Dass plötzlich Morgan Freeman in der Stasiskapsel liegt, wäre ja sogar noch ein ganz erheiternder Cop-Out gewesen, wenn der Grund dafür, dass sich überhaupt noch jemand neben Cruise opfern muss, nicht so schmerzhaft blöd herbeikonstruiert gewesen wäre. An der Stelle kommen dann auch noch die ganz großen Logiklöcher dazu: Die Drohnen können mit ihren Sensoren erkennen, dass Cruise lügt, aber sie kriegen nicht mit, dass da ein Megasprengsatz in der Stasiskapsel liegt, der ihr ganzes Schiff ins All pusten kann? Vielleicht sollten die mal einen Flughafenscanner installieren ... und dann noch Cruise' Ansprache am Ende. Früher haben die Bösen Ansprachen gehalten, damit die Guten Zeit haben, das Ruder noch mal herumzureißen, das war nicht besonders, aber wenigstens halbwegs glaubwürdig (die Bösen sind Narzissten, die guten nutzen diese Schwäche aus). Aber hier - der gute ist ein Narzisst und hält Ansprachen, die bösen ... warten, bis er fertig ist und sie in die Luft sprengt? Wow. Für wie dumm halten die ihre Zuschauer.
Nebenbei fällt mir auf, dass ich diese Saubermanngewalt, bei der Menschen komplett zu Asche weggesprengt werden, unglaublich zynisch finde. Das wirkt kälter und mitleidloser als jeder Splatter-Movie. Was durch den kalten, mitleidlosen, fast schon maschinenhaften Cruise nicht besser gemacht wird. Da wurde gerade die einzige Person weggepustet, zu der er in den Jahren seines erinnerten Lebens eine Bindung hat, und hat das irgendeinen Einfluss auf ihn? Macht ihn das fertig? Nein, ganz offenbar nicht. Der Kerl macht einfach weiter im Text, und man darf wirklich vermuten, dass er insgeheim froh ist, dass dieses Problem mit dieser alten Frau, die er sowieso nicht mehr wollte, sich so sauber (ab 12) gelöst hat.

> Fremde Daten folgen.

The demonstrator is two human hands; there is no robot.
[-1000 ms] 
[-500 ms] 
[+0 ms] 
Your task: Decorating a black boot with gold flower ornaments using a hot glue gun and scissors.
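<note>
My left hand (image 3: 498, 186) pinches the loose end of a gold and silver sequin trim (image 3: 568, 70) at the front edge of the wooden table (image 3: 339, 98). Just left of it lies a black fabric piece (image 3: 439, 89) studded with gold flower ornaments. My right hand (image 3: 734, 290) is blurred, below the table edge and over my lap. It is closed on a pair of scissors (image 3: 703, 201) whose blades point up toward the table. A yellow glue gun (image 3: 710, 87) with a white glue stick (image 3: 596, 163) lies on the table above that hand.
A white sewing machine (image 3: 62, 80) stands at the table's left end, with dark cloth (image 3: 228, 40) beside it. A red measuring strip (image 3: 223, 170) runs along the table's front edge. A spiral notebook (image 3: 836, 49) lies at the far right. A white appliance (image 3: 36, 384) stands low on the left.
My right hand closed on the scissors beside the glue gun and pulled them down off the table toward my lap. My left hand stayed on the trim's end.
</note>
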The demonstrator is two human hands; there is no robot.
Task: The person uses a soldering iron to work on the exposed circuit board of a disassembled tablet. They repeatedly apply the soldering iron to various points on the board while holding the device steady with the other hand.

Der alte Total Recall hatte ja genaugenommen eine ähnliche Figurenkonstellation, nur da war das alles überdreht, verrückt und ironisch. Hier wird die Story von dem Mann, der seine Frau für eine Neue sitzen lässt, dagegen gleich messianisch überhöht - der Film will einem dieses Megaarschloch doch wirklich als Heiligen verkaufen!

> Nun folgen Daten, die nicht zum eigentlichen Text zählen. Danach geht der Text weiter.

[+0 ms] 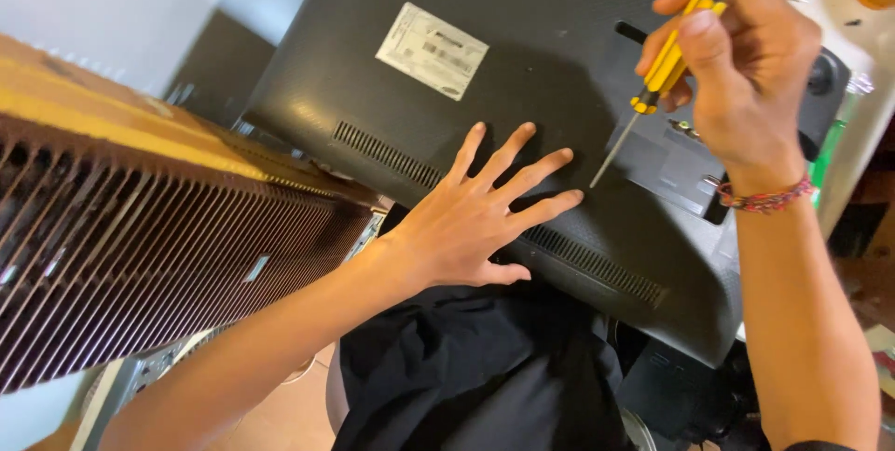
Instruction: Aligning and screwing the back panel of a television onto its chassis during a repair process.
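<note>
A large black plastic monitor back point(522, 125) lies face down and fills the middle of the view, with a white sticker point(432, 50) on its far left part and a long vent slot point(392, 157) running across it; a pale wall shows at the far left and a white tabletop point(862, 27) edge at the far right. The left hand point(466, 223) lies flat on the panel, fingers spread wide, holding nothing, just near the vent. The right hand point(736, 60) hovers at the far right, its grip closed around a yellow-handled screwdriver point(653, 88) whose thin shaft slants down to the left, tip touching or just above the panel (which one cannot be told), close to the left fingertips. A beaded bracelet point(764, 198) circles the right wrist. A brown finned metal grille point(140, 255) crowds the left side, and black cloth point(466, 367) lies at the near edge.
</note>
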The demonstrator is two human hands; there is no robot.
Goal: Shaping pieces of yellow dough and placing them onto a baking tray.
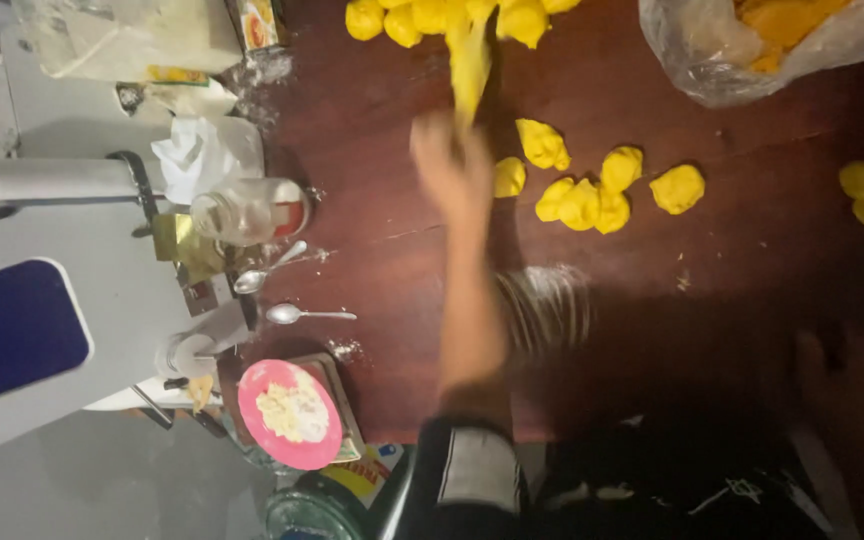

Apropos Megaarschloch: Ich habe ja den Eindruck, dass Cruise ein toller Schaupsieler sein kann, wenn er an einen guten Regisseur gerät. Dieser Film wirkt dagegen wie eine einzige Selbstbespiegelung des Stars. In dem Zusammenhang ist auch bezeichnend, dass ich mich am Morgen nach dem Kino nicht an den Namen auch nur einer einzigen Figur aus dem Film erinnern kann, so blass war das ganze.

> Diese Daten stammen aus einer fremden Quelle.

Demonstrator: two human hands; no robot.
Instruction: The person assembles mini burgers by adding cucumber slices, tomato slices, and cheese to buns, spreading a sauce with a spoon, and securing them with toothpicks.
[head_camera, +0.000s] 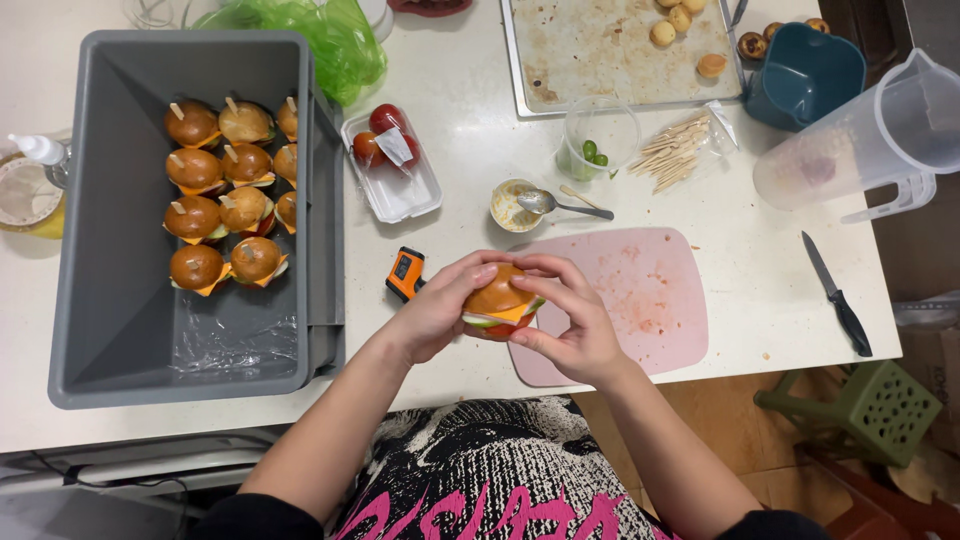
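Note:
A small burger (498, 300) with a brown bun, cheese, tomato and a green slice is held over the left edge of a pink cutting board (640, 300). My left hand (437, 312) grips its left side and my right hand (573, 320) grips its right side, thumbs below and fingers on the bun top. To the left, a grey tub (130, 330) holds several finished mini burgers (232, 190) pinned with toothpicks.
A clear tray of tomatoes (388, 160), an orange thermometer (405, 273), a small cup with a spoon (515, 205), a bag of toothpicks (680, 148), a baking tray with buns (610, 50), a plastic jug (870, 140), a teal container (805, 75) and a black knife (838, 295) lie around.

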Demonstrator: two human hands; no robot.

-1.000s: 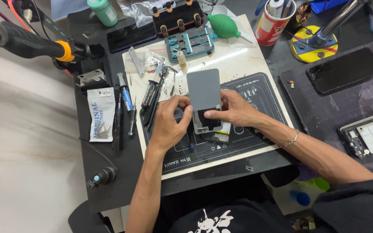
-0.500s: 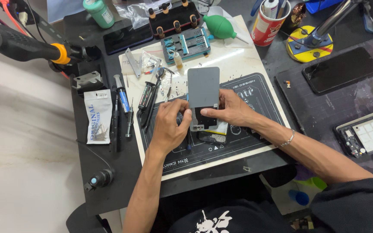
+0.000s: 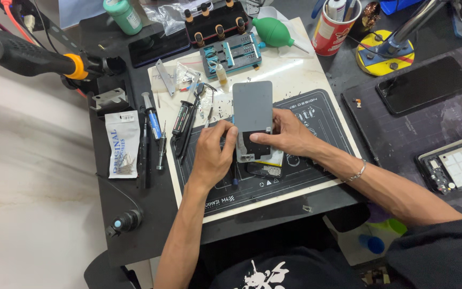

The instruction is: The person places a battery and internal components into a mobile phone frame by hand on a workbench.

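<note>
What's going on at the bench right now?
A person works at a repair mat with both bare hands. The left hand and the right hand both grip the lower end of a grey phone panel, which lies flat over a dark phone body on the mat. Tweezers and screwdrivers lie to the left, a green air blower and a red cup sit at the far edge, and another black phone rests to the right.

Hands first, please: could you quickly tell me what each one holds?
Left hand: gripping the grey phone back panel at its lower left.
Right hand: gripping the same panel's lower right.
</note>
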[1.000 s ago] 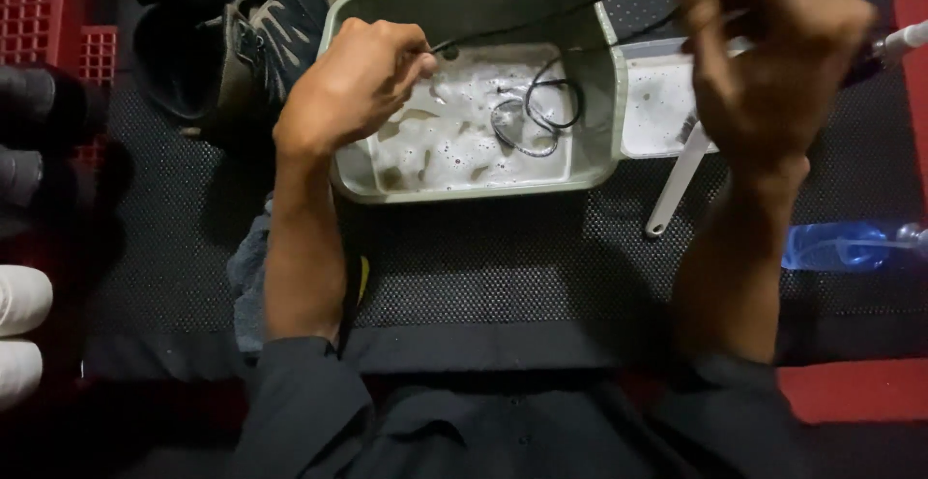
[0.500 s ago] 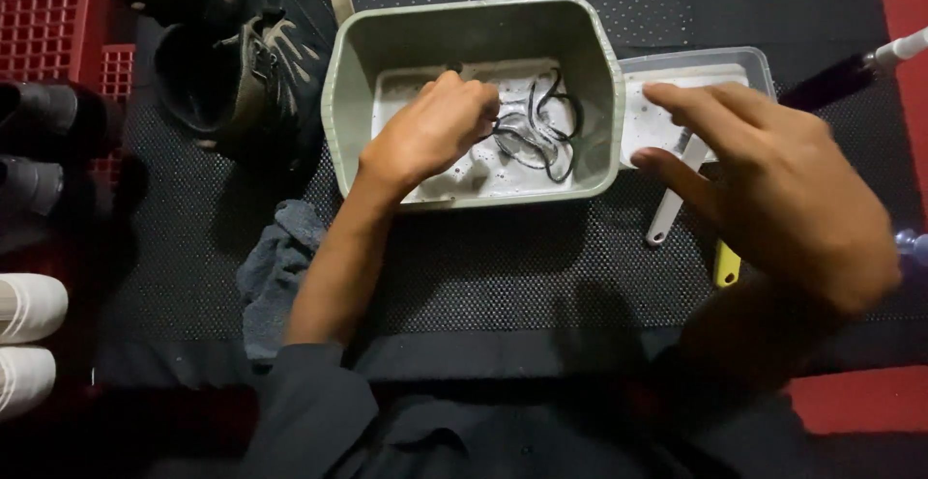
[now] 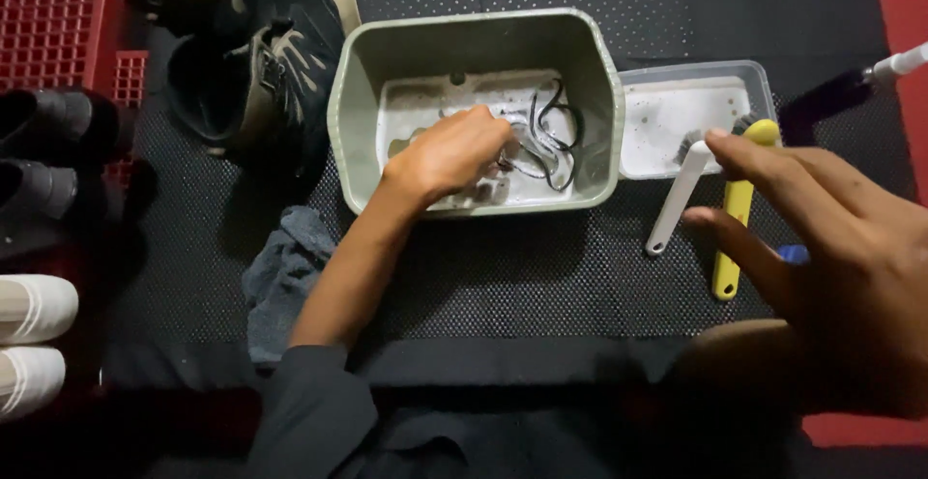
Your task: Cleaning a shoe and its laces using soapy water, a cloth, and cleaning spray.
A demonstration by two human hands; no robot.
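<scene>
The left hand (image 3: 449, 155) is down inside the grey-green tub (image 3: 360, 102), fingers curled around a tangle of black laces (image 3: 546, 141) lying in soapy water, so the step in hand looks like washing the laces by hand. The right hand (image 3: 831, 266) hovers open and holds nothing, its spread fingers just beside a yellow-handled brush (image 3: 737, 210) and a white-handled brush (image 3: 677, 199), whose heads rest in a small clear tray (image 3: 764, 83) touching the tub's right wall. Judging by that reach, the next move calls for closing on one brush handle and carrying it over to the laces. A grey rag (image 3: 285, 271) lies under the left forearm; dark shoes (image 3: 261, 63) sit beyond it.
</scene>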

EDIT: Ach, und wie gerne würde ich mal wieder einen SF-Film sehen, in dem die Reaktion auf das Fremde nicht ist: "Lasst es uns in die Luft sprengen!" Und in dem das Fremde nicht aussieht wie aus Terminator. Vielleicht sollte ich mir mal wieder ein paar ganz alte Star-Trek-Folgen reinziehen, so ein bisschen naiver Humanismus ist doch manchmal heilsam nach so einer geballten Ladung von heroisch verbrämtem Zynismus.
Bearbeitet von Jakob, 17 April 2013 - 09:32.